Bharti Lalwani (BL): Assuming we are in a lock down till July, what does this mean for Nisarga Biotech as you usually export CO2 extracts to fragrance and flavour companies in Europe and USA?

Devendra Soman (DS): India cannot afford to shut down the economy for so long. Although lockdowns won't last and are not the optimal solution, rigorous testing is the only way forward in order to control this issue. For now, no one can say where we are headed until a vaccine is made available. Nisarga is a food manufacturer and our services come under essential categories so we are allowed to operate with some underlying limitations during lockdowns.

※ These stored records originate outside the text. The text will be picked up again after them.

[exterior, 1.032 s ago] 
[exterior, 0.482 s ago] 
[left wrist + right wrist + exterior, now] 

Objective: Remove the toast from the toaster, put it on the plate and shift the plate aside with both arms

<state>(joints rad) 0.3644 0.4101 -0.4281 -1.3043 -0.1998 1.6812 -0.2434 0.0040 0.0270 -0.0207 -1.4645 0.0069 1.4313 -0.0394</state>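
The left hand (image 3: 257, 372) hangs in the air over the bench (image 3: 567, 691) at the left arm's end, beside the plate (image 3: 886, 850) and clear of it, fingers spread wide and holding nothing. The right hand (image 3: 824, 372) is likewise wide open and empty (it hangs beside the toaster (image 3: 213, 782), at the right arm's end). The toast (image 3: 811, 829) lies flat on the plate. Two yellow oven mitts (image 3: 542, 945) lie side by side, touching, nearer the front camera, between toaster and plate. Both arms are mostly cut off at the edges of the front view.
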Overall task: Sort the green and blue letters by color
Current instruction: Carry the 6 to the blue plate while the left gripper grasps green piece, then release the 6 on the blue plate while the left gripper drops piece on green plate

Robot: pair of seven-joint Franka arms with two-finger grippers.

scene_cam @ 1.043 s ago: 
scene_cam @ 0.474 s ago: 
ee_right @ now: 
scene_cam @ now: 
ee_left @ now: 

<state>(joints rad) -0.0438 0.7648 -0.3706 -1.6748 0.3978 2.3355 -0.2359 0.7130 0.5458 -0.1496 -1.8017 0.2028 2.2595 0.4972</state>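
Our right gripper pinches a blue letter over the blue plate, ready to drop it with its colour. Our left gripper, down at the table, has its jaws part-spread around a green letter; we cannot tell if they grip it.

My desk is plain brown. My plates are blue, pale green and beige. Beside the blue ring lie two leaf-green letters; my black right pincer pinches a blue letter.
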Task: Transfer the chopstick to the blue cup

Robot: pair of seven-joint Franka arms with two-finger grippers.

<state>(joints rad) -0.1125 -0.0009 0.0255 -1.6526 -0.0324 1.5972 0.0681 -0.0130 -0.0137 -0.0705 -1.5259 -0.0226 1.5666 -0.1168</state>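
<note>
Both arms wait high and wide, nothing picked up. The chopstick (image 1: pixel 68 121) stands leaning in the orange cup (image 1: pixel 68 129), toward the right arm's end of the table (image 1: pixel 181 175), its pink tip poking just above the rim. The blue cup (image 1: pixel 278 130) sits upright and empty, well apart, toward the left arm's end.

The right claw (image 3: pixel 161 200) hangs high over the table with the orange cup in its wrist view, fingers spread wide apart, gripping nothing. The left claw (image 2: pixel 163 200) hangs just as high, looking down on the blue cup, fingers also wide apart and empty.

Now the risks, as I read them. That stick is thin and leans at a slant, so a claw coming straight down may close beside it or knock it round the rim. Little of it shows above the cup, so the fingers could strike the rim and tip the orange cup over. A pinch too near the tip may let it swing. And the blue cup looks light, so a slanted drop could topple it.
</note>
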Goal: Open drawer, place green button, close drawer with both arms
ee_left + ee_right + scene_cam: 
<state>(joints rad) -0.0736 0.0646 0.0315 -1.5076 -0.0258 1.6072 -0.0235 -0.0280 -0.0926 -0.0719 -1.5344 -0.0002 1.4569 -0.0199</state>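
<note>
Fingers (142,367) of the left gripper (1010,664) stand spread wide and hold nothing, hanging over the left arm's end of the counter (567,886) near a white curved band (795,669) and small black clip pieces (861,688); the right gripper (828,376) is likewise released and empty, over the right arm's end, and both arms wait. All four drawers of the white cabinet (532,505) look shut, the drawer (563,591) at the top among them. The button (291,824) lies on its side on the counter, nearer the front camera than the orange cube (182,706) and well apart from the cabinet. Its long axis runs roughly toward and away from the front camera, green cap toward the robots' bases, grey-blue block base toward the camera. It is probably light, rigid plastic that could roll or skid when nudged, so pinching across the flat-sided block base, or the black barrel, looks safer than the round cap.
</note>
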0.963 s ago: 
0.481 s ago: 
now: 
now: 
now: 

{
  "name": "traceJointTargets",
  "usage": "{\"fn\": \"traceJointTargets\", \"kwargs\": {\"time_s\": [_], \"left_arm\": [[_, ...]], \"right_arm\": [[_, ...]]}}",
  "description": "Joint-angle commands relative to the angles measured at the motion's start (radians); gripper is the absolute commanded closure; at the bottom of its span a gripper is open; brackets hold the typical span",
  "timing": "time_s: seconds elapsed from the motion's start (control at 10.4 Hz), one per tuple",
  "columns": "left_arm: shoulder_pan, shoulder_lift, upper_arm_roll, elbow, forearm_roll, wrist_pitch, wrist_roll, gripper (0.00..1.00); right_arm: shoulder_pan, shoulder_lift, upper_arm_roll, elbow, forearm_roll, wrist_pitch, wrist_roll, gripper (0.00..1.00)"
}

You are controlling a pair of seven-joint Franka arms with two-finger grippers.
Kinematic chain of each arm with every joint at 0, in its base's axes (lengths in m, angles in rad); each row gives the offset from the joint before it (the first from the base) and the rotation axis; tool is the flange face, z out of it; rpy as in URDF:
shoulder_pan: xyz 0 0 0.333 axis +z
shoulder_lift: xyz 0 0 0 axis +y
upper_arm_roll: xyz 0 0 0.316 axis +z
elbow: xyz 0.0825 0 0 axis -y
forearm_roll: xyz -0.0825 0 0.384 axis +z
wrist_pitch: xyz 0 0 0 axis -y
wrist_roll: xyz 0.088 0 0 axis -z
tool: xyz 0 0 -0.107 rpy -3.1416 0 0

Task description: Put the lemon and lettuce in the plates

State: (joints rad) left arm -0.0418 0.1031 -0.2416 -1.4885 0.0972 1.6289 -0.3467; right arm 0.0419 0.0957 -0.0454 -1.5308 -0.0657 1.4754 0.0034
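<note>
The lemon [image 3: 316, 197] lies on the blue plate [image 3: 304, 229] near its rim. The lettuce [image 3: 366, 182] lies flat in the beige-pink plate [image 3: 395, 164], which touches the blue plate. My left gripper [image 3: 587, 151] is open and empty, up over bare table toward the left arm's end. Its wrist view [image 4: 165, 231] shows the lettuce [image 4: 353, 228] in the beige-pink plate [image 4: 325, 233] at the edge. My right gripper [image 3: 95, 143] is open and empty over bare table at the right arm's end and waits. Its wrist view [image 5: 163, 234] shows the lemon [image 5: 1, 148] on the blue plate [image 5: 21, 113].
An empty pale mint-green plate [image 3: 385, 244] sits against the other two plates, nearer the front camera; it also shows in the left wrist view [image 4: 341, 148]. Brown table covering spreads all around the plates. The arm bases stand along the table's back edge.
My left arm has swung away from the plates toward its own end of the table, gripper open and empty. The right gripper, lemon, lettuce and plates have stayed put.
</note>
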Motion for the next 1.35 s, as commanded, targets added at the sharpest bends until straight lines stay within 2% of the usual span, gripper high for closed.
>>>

BL: What does this mean for your partner-farms who supply you with fresh jasmine buds, marigold flowers, coffee beans and other medicinal and aromatic botanicals?

DS: During the current lockdown, they shut down transport completely which has caused huge losses and loss of perishables for the farmers. The flower growers are a bit on the safer side as the lockdown began towards the end of March when there are no cash crop harvests. But perishable item growers have been hit hard. In terms of our farmers, since we use dried herbs, there will be supply chain delays but they won't be affected as severely as others. Also, bulk of the purchases happen either towards end of January, through February, our sector is a bit sheltered in that regard.

BL: Nisarga Biotech also has its own farms for organic turmeric and ginger, what happens if these farms go unattended?

DS: We have farm managers who stay on site at all times with their family and quarters are provided for them on the farm. The farms are actually very well looked after as we operate them as a separate individual entity.

BL: As I understand, Nisarga Biotech is actively involved with over ten thousand farmers across India to help them switch to organic farming methods. Can you tell us about how this program operates and what the lock down and implied labour shortages means for them?

DS: Depending on government advisories on mass gatherings, we may curtail any events until this pandemic dissipates. We have agronomists and people in the field who train farmers about crop management, Organic methods of cultivation and harvest as well as integrated pest management for those who are not able to transition to organic farming immediately. Usually this is the recommended route as the soil has to be weaned off of the chemical inputs over a period of three years at the very least. We have adopted two villages close to the farms and we have donated about a month's supply of essentials to 150 families in the area. These supplies provided to them should last them till the end of second phase of lockdown.

BL: Is there something that privileged citizens can do to help these farmers through the coming months?

DS: Buy local, don't bargain. Buy directly from the farmer if possible. There are co-op societies and farmer clubs in bigger cities which cut the middle man out so you get fresher produce and at a cheaper rate.

BL: How do you see the medicine, fragrance and flavour industries emerging from this by 2021?

DS: With the whole world at a standstill, no sector or field is going to remain unaffected by this. Since everything revolves around agriculture in India as well as most of the world, the farmers’ losses will have a great impact on world economies and on the value added sectors related to agriculture. The fragrance industry is a luxury, a very ‘personal touch’ sort of business so it is definitely going to suffer more in terms of new product launches, exhibition cancellations, and predictably, getting new clientele will be harder for the next couple years.

On the positive side, people are becoming more aware of their consumer-lifestyle choices that they have been making so far while understanding the importance of natural immunity as well as the part that organic herbs play in building a healthy life.

So nutraceutical and ayurveda will take a front seat in the next couple years in India, the same way it has in US and Europe. Additionally, as medical costs go up in India, people will start realising that supplementation with herbs in the long run is much cheaper than drastic measures that need to be taken to mitigate the side effects of pharmaceuticals over the long run. There will definitely be a lot of changes to the industry as a whole. For now, how far and deep the changes affect, only time will tell.